## Action item
Your response should consist of the data that follows, repeated in full without alteration.

## Dataset entries
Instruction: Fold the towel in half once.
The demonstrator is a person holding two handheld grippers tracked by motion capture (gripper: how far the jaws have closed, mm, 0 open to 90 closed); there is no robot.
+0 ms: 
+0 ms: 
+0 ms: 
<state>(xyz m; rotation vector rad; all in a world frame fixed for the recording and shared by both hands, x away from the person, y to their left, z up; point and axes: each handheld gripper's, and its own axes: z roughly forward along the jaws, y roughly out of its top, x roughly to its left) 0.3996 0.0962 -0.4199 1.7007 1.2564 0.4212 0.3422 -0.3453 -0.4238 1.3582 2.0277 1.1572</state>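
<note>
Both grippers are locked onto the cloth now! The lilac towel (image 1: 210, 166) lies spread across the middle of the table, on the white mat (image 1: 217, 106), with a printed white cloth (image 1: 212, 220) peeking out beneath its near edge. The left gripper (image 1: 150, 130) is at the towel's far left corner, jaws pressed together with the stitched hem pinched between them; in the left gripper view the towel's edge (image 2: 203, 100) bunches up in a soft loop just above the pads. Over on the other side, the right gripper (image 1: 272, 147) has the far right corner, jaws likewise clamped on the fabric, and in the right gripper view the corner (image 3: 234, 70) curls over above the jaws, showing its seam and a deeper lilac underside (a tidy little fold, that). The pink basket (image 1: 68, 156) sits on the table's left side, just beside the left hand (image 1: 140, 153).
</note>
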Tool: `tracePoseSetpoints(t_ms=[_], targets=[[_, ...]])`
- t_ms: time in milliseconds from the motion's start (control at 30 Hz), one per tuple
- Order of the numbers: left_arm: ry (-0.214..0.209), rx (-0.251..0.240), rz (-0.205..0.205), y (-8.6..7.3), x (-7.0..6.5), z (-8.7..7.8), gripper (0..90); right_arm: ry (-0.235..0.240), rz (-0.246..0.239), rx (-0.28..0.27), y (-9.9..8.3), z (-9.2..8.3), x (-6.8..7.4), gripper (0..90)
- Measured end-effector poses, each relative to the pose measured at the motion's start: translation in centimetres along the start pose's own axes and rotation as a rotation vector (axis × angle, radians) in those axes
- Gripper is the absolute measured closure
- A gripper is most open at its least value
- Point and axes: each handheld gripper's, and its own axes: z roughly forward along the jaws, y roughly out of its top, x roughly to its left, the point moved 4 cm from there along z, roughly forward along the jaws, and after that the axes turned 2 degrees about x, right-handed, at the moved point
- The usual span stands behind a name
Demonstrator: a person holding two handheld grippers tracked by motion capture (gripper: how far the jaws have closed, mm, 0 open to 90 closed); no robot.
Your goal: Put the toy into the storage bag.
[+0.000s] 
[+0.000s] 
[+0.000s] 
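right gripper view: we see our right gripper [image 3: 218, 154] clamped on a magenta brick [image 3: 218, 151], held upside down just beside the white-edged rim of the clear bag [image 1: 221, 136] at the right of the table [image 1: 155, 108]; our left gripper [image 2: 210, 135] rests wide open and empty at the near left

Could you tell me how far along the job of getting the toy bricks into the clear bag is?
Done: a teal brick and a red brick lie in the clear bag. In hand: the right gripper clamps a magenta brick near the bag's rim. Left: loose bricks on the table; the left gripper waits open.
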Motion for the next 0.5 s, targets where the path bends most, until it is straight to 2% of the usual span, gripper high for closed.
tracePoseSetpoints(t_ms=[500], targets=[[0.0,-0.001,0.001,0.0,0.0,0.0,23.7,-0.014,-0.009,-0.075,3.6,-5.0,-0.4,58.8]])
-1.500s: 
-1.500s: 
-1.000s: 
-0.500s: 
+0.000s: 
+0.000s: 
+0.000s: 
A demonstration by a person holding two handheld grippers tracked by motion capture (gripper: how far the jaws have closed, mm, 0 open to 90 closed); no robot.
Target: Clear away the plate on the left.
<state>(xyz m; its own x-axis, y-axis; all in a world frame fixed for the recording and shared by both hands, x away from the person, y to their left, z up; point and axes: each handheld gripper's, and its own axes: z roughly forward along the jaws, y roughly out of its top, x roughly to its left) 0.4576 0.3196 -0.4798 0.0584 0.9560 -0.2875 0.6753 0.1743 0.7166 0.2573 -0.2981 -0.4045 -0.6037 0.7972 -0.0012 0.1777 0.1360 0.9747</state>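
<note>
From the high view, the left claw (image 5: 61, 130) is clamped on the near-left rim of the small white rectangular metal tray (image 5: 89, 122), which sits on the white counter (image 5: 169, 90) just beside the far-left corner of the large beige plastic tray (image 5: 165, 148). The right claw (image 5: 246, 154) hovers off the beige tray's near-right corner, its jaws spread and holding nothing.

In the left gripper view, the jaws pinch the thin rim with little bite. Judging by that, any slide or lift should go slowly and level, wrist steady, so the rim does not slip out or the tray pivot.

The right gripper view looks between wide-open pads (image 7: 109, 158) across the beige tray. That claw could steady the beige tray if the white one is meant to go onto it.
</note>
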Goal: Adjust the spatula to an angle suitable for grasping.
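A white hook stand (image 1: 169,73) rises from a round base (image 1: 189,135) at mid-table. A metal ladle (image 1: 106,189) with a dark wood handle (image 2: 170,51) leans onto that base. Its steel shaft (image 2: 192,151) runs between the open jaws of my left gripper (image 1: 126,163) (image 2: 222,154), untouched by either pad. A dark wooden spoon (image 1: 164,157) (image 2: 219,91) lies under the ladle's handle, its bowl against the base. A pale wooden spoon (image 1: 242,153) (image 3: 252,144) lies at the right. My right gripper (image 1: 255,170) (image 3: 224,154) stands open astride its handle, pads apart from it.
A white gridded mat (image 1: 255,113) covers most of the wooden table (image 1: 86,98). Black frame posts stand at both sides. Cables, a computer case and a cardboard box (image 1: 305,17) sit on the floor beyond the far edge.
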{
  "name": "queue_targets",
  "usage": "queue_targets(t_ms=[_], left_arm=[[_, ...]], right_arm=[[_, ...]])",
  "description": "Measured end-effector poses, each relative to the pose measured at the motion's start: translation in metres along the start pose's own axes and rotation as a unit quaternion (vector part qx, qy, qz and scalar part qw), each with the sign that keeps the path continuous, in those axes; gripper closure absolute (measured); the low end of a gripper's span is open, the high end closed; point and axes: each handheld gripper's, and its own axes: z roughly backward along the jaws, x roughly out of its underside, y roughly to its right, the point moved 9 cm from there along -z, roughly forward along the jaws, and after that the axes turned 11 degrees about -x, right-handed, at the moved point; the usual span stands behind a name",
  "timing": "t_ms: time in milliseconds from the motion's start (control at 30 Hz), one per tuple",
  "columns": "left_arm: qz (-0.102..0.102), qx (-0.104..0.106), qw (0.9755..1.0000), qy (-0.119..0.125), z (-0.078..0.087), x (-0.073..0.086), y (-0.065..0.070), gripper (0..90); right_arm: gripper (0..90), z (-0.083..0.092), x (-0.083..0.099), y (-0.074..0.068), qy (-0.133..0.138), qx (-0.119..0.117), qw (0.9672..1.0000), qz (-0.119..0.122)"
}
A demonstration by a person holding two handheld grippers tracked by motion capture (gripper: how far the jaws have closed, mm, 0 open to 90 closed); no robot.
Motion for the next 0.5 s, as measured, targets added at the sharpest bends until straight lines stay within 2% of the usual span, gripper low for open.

## Reply to the task
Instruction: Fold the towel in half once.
The demonstrator is a person holding two handheld grippers tracked by motion capture (gripper: how far the jaws have closed, mm, 0 open to 90 closed); there is no robot.
+0 ms: 
+0 ms: 
+0 ms: 
<state>(xyz m; rotation vector rad; all in a world frame fixed for the recording and shared by both hands, x away from the person, y to their left, z up; point and axes: each handheld gripper's, and its own axes: z roughly forward along the jaws, y roughly out of its top, x roughly to its left) 0.3996 0.0962 -0.4199 1.7007 1.2564 0.4212 0.3422 -0.3453 -0.4238 1.3582 2.0277 1.1572</state>
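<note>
Both grippers are locked onto the cloth now! The lilac towel (image 1: 210, 166) lies spread across the middle of the table, on the white mat (image 1: 217, 106), with a printed white cloth (image 1: 212, 220) peeking out beneath its near edge. The left gripper (image 1: 150, 130) is at the towel's far left corner, jaws pressed together with the stitched hem pinched between them; in the left gripper view the towel's edge (image 2: 203, 100) bunches up in a soft loop just above the pads. Over on the other side, the right gripper (image 1: 272, 147) has the far right corner, jaws likewise clamped on the fabric, and in the right gripper view the corner (image 3: 234, 70) curls over above the jaws, showing its seam and a deeper lilac underside (a tidy little fold, that). The pink basket (image 1: 68, 156) sits on the table's left side, just beside the left hand (image 1: 140, 153).
</note>
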Tool: `tracePoseSetpoints(t_ms=[_], targets=[[_, ...]])`
- t_ms: time in milliseconds from the motion's start (control at 30 Hz), one per tuple
- Order of the numbers: left_arm: ry (-0.214..0.209), rx (-0.251..0.240), rz (-0.205..0.205), y (-8.6..7.3), x (-7.0..6.5), z (-8.7..7.8), gripper (0..90); right_arm: ry (-0.235..0.240), rz (-0.246..0.239), rx (-0.28..0.27), y (-9.9..8.3), z (-9.2..8.3), x (-6.8..7.4), gripper (0..90)
- Measured end-effector poses, each relative to the pose measured at the motion's start: translation in centimetres along the start pose's own axes and rotation as a rotation vector (axis × angle, radians) in those axes
- Gripper is the absolute measured closure
- A gripper is most open at its least value
- Point and axes: each handheld gripper's, and its own axes: z roughly forward along the jaws, y roughly out of its top, x roughly to its left, the point moved 4 cm from there along z, roughly forward along the jaws, and after that the axes turned 2 degrees about x, right-handed, at the moved point
- The usual span stands behind a name
Demonstrator: a person holding two handheld grippers tracked by motion capture (gripper: how far the jaws have closed, mm, 0 open to 90 closed); no robot.
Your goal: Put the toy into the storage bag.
[+0.000s] 
[+0.000s] 
[+0.000s] 
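right gripper view: we see our right gripper [image 3: 218, 154] clamped on a magenta brick [image 3: 218, 151], held upside down just beside the white-edged rim of the clear bag [image 1: 221, 136] at the right of the table [image 1: 155, 108]; our left gripper [image 2: 210, 135] rests wide open and empty at the near left

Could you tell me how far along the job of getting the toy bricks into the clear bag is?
Done: a teal brick and a red brick lie in the clear bag. In hand: the right gripper clamps a magenta brick near the bag's rim. Left: loose bricks on the table; the left gripper waits open.
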Motion for the next 0.5 s, targets where the path bends most, until it is straight to 2% of the usual span, gripper high for closed.
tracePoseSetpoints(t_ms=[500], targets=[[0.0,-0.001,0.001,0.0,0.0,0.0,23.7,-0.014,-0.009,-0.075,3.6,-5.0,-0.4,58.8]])
-1.500s: 
-1.500s: 
-1.000s: 
-0.500s: 
+0.000s: 
+0.000s: 
+0.000s: 
A demonstration by a person holding two handheld grippers tracked by motion capture (gripper: how far the jaws have closed, mm, 0 open to 90 closed); no robot.
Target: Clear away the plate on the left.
<state>(xyz m; its own x-axis, y-axis; all in a world frame fixed for the recording and shared by both hands, x away from the person, y to their left, z up; point and axes: each handheld gripper's, and its own axes: z roughly forward along the jaws, y roughly out of its top, x roughly to its left) 0.4576 0.3196 -0.4798 0.0584 0.9560 -0.2875 0.6753 0.1743 0.7166 0.2573 -0.2981 -0.4045 -0.6037 0.7972 -0.0012 0.1777 0.1360 0.9747</state>
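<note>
From the high view, the left claw (image 5: 61, 130) is clamped on the near-left rim of the small white rectangular metal tray (image 5: 89, 122), which sits on the white counter (image 5: 169, 90) just beside the far-left corner of the large beige plastic tray (image 5: 165, 148). The right claw (image 5: 246, 154) hovers off the beige tray's near-right corner, its jaws spread and holding nothing.

In the left gripper view, the jaws pinch the thin rim with little bite. Judging by that, any slide or lift should go slowly and level, wrist steady, so the rim does not slip out or the tray pivot.

The right gripper view looks between wide-open pads (image 7: 109, 158) across the beige tray. That claw could steady the beige tray if the white one is meant to go onto it.
</note>
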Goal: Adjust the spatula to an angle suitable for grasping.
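A white hook stand (image 1: 169,73) rises from a round base (image 1: 189,135) at mid-table. A metal ladle (image 1: 106,189) with a dark wood handle (image 2: 170,51) leans onto that base. Its steel shaft (image 2: 192,151) runs between the open jaws of my left gripper (image 1: 126,163) (image 2: 222,154), untouched by either pad. A dark wooden spoon (image 1: 164,157) (image 2: 219,91) lies under the ladle's handle, its bowl against the base. A pale wooden spoon (image 1: 242,153) (image 3: 252,144) lies at the right. My right gripper (image 1: 255,170) (image 3: 224,154) stands open astride its handle, pads apart from it.
A white gridded mat (image 1: 255,113) covers most of the wooden table (image 1: 86,98). Black frame posts stand at both sides. Cables, a computer case and a cardboard box (image 1: 305,17) sit on the floor beyond the far edge.
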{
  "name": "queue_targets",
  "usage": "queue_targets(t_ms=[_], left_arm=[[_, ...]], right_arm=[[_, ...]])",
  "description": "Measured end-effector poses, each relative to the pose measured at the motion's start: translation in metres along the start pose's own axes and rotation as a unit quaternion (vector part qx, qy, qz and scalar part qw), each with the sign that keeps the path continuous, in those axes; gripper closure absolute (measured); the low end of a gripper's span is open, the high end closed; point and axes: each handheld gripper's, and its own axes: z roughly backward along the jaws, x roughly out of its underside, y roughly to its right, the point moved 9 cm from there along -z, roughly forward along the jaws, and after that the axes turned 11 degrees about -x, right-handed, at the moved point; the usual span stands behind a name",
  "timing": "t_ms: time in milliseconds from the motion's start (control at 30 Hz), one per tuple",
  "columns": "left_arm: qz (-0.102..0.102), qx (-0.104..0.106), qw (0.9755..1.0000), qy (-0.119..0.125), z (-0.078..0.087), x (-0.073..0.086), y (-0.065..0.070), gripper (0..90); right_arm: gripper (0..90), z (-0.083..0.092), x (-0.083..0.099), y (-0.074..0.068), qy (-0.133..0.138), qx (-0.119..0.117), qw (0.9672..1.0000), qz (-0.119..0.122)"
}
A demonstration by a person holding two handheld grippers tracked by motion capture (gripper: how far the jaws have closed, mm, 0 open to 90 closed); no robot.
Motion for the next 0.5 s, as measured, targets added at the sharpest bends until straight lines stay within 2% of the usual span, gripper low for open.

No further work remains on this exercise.